(Problem statement) Write out the entire listing below exactly as it appears, minus any pictures.

(Records for the task)

=== Begin Enclosure ===

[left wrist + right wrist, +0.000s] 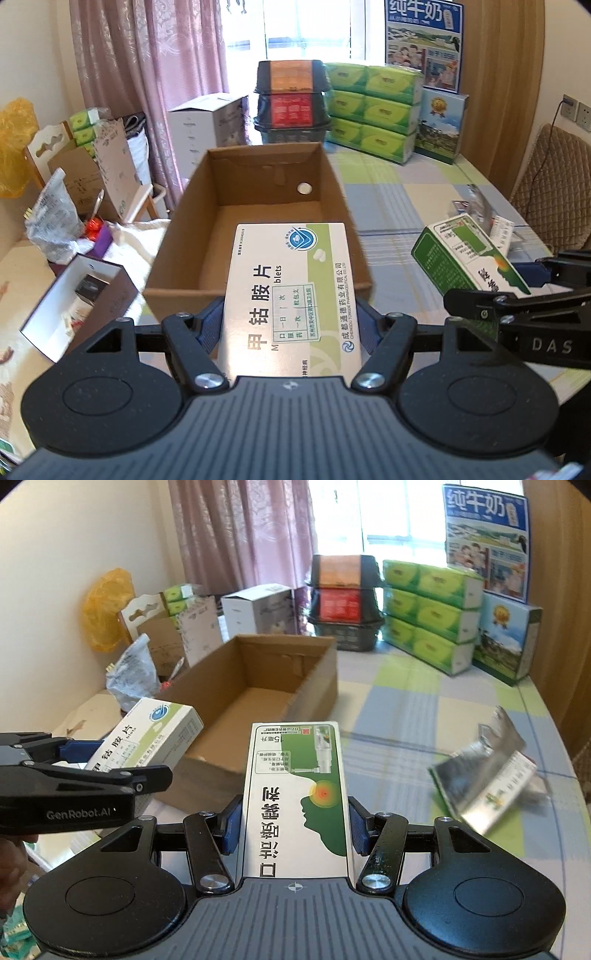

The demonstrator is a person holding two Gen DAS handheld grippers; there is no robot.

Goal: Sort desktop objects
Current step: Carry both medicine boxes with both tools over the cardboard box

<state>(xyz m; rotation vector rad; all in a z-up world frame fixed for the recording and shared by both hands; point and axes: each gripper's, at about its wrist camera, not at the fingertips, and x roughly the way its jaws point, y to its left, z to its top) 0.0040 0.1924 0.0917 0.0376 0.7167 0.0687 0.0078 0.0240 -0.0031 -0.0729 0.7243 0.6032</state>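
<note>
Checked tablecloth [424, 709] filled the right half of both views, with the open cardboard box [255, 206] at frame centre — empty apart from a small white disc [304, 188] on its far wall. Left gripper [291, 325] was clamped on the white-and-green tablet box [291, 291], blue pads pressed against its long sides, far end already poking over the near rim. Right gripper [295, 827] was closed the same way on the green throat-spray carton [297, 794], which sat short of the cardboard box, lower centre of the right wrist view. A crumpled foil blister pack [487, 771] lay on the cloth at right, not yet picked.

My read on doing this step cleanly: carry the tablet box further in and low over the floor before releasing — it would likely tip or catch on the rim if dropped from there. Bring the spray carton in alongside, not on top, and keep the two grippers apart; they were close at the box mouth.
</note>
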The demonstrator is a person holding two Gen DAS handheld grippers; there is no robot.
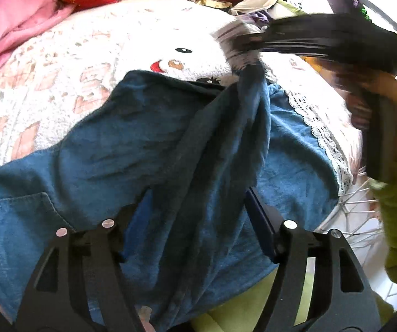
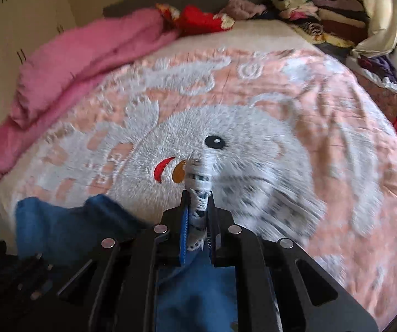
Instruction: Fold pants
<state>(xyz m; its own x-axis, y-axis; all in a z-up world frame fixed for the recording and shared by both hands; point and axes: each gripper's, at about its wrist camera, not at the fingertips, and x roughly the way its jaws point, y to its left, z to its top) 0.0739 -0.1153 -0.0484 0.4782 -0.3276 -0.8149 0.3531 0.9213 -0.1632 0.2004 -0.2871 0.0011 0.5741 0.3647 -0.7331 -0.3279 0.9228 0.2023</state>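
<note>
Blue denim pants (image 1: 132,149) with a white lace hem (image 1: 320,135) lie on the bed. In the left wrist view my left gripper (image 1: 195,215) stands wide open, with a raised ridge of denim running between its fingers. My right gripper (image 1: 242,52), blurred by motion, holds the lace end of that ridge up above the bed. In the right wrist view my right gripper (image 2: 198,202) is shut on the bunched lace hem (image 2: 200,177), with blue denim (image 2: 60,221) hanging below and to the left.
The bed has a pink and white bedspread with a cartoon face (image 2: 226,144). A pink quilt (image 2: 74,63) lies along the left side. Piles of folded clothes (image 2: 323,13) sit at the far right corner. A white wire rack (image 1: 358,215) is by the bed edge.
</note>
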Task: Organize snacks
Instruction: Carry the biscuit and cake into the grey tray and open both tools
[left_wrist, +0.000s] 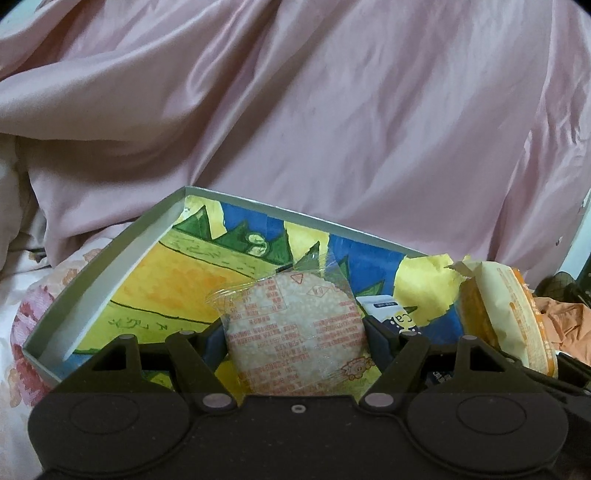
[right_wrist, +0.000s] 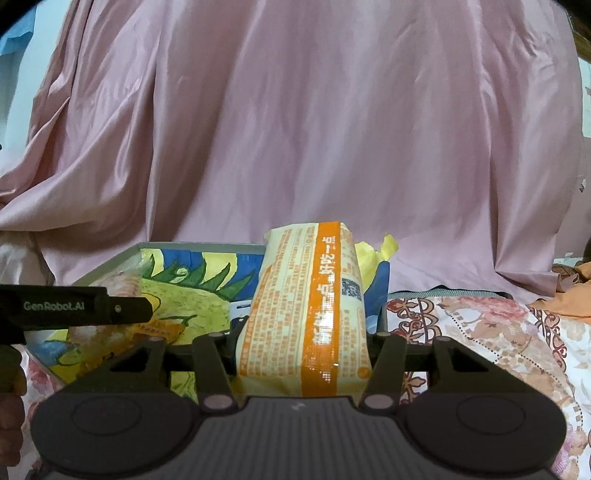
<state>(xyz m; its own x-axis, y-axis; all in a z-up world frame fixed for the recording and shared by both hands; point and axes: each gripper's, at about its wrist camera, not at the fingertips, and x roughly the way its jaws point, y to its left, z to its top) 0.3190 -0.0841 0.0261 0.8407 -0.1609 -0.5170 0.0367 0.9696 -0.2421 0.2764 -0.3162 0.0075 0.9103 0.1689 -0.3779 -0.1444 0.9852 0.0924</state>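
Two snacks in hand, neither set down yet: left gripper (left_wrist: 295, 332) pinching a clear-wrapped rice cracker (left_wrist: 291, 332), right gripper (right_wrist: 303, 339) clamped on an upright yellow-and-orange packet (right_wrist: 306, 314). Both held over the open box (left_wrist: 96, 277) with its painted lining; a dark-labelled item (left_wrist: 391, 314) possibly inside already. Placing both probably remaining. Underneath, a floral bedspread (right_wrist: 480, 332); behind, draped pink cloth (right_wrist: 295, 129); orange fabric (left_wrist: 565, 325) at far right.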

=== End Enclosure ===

(Problem solution)
[left wrist + right wrist, +0.000s] 

The demonstrator is a person holding two Gen DAS handheld grippers; there is no robot.

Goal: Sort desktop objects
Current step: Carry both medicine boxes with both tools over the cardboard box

<state>(xyz m; rotation vector rad; all in a z-up world frame fixed for the recording and shared by both hands; point and axes: each gripper's, at about its wrist camera, not at the fingertips, and x roughly the way its jaws point, y to its left, z to its top) 0.0040 0.1924 0.0917 0.0376 0.7167 0.0687 0.0078 0.0240 -0.0031 -0.0729 0.7243 0.6032</state>
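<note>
Checked tablecloth [424, 709] filled the right half of both views, with the open cardboard box [255, 206] at frame centre — empty apart from a small white disc [304, 188] on its far wall. Left gripper [291, 325] was clamped on the white-and-green tablet box [291, 291], blue pads pressed against its long sides, far end already poking over the near rim. Right gripper [295, 827] was closed the same way on the green throat-spray carton [297, 794], which sat short of the cardboard box, lower centre of the right wrist view. A crumpled foil blister pack [487, 771] lay on the cloth at right, not yet picked.

My read on doing this step cleanly: carry the tablet box further in and low over the floor before releasing — it would likely tip or catch on the rim if dropped from there. Bring the spray carton in alongside, not on top, and keep the two grippers apart; they were close at the box mouth.
</note>
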The demonstrator is a person holding two Gen DAS handheld grippers; there is no robot.
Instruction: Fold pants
<state>(xyz m; its own x-axis, y-axis; all in a z-up world frame fixed for the recording and shared by both hands; point and axes: each gripper's, at about its wrist camera, not at the fingertips, and x roughly the way its jaws point, y to its left, z to its top) 0.0739 -0.1153 -0.0484 0.4782 -0.3276 -0.8149 0.3531 0.9213 -0.1632 0.2004 -0.2871 0.0011 0.5741 0.3647 -0.7331 -0.3279 0.9228 0.2023</state>
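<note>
Blue denim pants (image 1: 132,149) with a white lace hem (image 1: 320,135) lie on the bed. In the left wrist view my left gripper (image 1: 195,215) stands wide open, with a raised ridge of denim running between its fingers. My right gripper (image 1: 242,52), blurred by motion, holds the lace end of that ridge up above the bed. In the right wrist view my right gripper (image 2: 198,202) is shut on the bunched lace hem (image 2: 200,177), with blue denim (image 2: 60,221) hanging below and to the left.
The bed has a pink and white bedspread with a cartoon face (image 2: 226,144). A pink quilt (image 2: 74,63) lies along the left side. Piles of folded clothes (image 2: 323,13) sit at the far right corner. A white wire rack (image 1: 358,215) is by the bed edge.
</note>
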Task: Organize snacks
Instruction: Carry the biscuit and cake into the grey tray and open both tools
[left_wrist, +0.000s] 
[right_wrist, +0.000s] 
<state>(xyz m; its own x-axis, y-axis; all in a z-up world frame fixed for the recording and shared by both hands; point and axes: each gripper's, at about its wrist camera, not at the fingertips, and x roughly the way its jaws point, y to its left, z to its top) 0.3190 -0.0841 0.0261 0.8407 -0.1609 -0.5170 0.0367 0.9696 -0.2421 0.2764 -0.3162 0.0075 0.9103 0.1689 -0.3779 -0.1444 0.9852 0.0924</state>
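Two snacks in hand, neither set down yet: left gripper (left_wrist: 295, 332) pinching a clear-wrapped rice cracker (left_wrist: 291, 332), right gripper (right_wrist: 303, 339) clamped on an upright yellow-and-orange packet (right_wrist: 306, 314). Both held over the open box (left_wrist: 96, 277) with its painted lining; a dark-labelled item (left_wrist: 391, 314) possibly inside already. Placing both probably remaining. Underneath, a floral bedspread (right_wrist: 480, 332); behind, draped pink cloth (right_wrist: 295, 129); orange fabric (left_wrist: 565, 325) at far right.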

That finishes the exercise.